▸ Task to complete
Repeat what the lines below say, word for word, and skip every image.
◆ ◆ ◆
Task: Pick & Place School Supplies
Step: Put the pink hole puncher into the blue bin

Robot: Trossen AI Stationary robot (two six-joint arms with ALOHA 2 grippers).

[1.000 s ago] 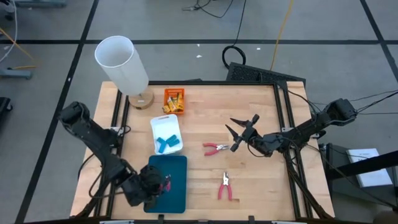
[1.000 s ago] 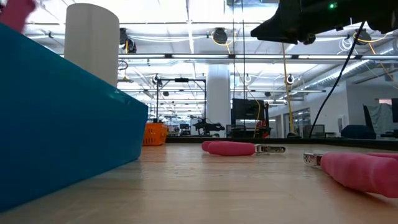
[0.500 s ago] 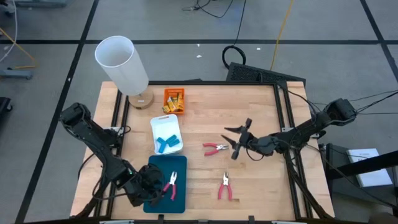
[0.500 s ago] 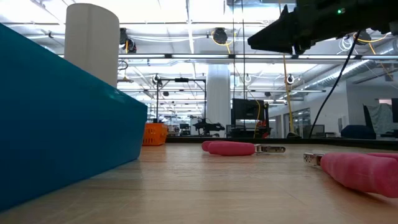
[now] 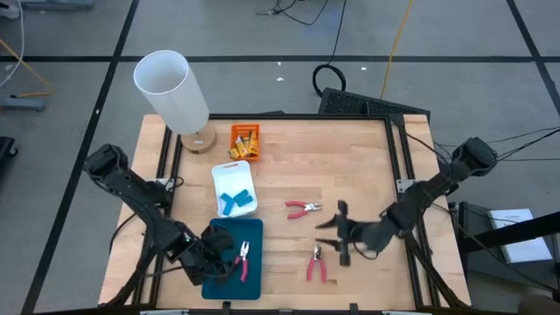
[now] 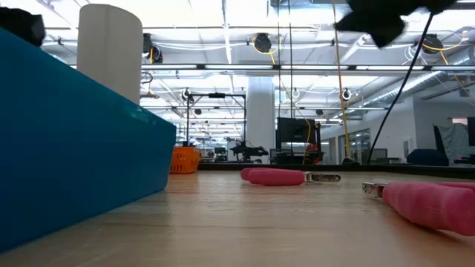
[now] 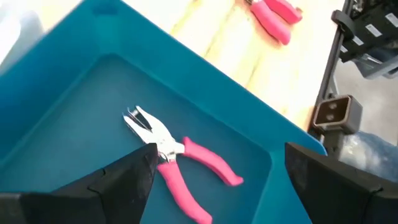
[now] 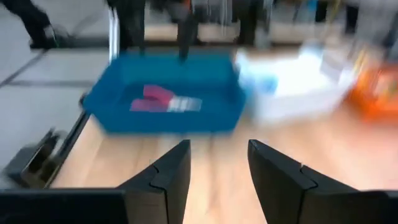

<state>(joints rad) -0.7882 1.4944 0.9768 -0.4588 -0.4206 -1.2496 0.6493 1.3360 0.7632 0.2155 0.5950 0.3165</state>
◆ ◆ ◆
▸ Response
Task: Pick & Place School Supplies
Step: Put the pink hole puncher into the blue bin

Robot: Trossen AI Stationary robot (two six-joint arms with ALOHA 2 grippers).

[1.000 s ago] 
[1.000 s ago] 
[0.500 s ago] 
[0.500 s ago] 
[now] 
[now] 
[now] 
[now] 

<state>(joints rad) -0.7882 1.4944 0.9768 -0.4588 -0.4206 -1.2496 0.6493 1.3360 0.7632 0.2155 0.5950 0.3165</state>

The exercise requires no further work.